Dr. Daniel Aschenbrener, DO, is a board certified orthopedic surgeon and sports medicine specialist at Banner Gateway Medical Center.
Question: I’ve been having pain in my joints. How do I know when it is something more serious than just the aches and pains that come with aging?
Answer: Most people assume that with age comes discomfort, but aging itself does not necessarily cause joint pain. When everyday tasks, such as bathing, walking or even opening a jar become difficult or painful, you should seek medical attention. You do not need to accept a lesser quality of life simply because you have grown older.
Numerous surgical and non-surgical treatments are available which can allow you to live life more comfortably, but it’s important to first get a diagnosis from a medical professional. Because most people cannot tell the difference between pain from an inflamed joint or a torn tendon, your doctor will need to evaluate your symptoms and your health history to determine the source of the problem and plan a course of treatment.
People with joint pain are frequently diagnosed with osteoarthritis - commonly known as arthritis - which is chronic inflammation of the joints.
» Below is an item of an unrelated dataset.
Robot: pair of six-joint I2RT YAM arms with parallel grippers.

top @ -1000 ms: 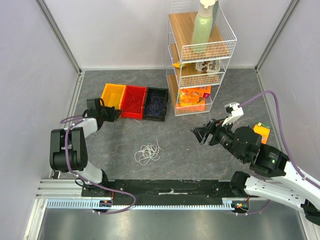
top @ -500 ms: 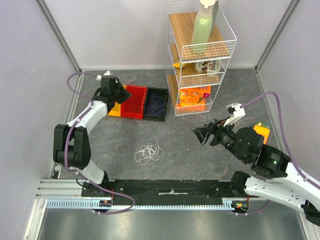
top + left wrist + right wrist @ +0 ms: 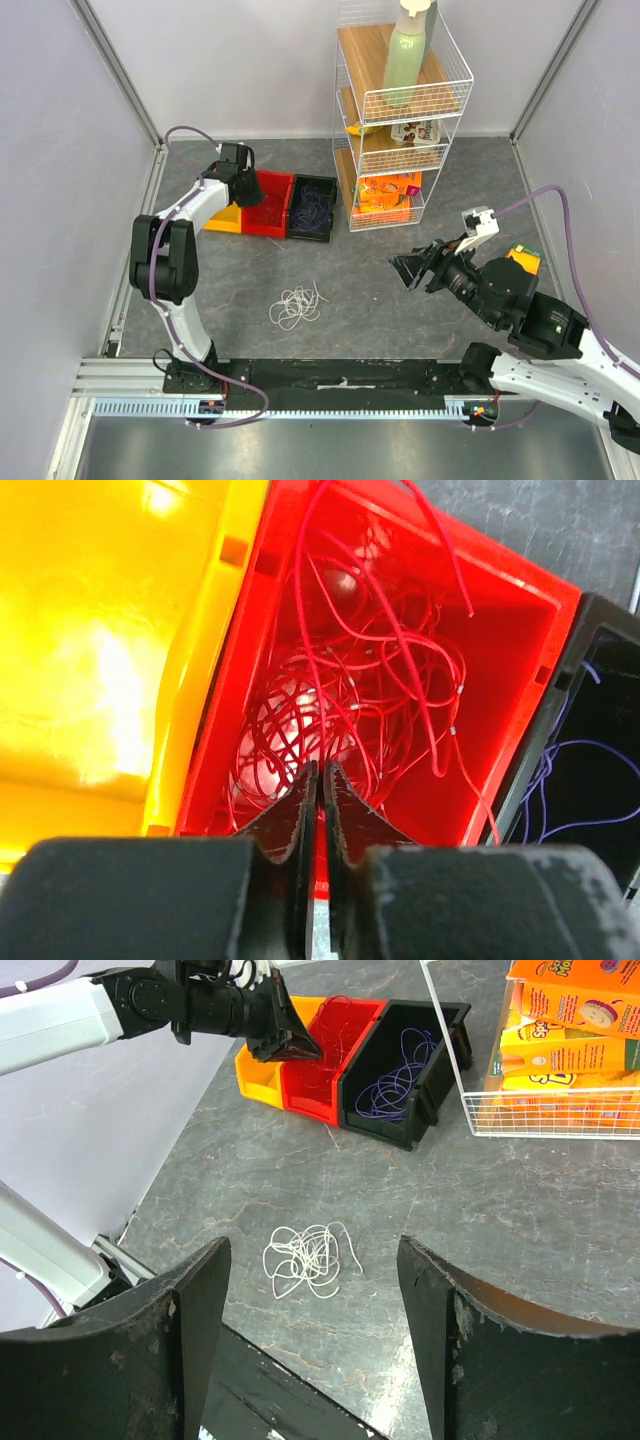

Your doctor may suggest certain supplements that can reduce pain and swelling, or prescribe physical therapy or specific exercises to lessen pressure on the joints. Prescription medications and surgery may also be options, but initially, less aggressive approaches often bring relief.
In addition to arthritis, other conditions can cause chronic pain, including tendinitis, nerve compression, cartilage or tendon tears, obesity and general deconditioning. Today’s medical advancements offer proven treatment options that help manage your pain so you can participate in the activities you enjoy. The most important step you can take is to share your symptoms with your doctor, and recognize that pain is not an automatic result of getting older.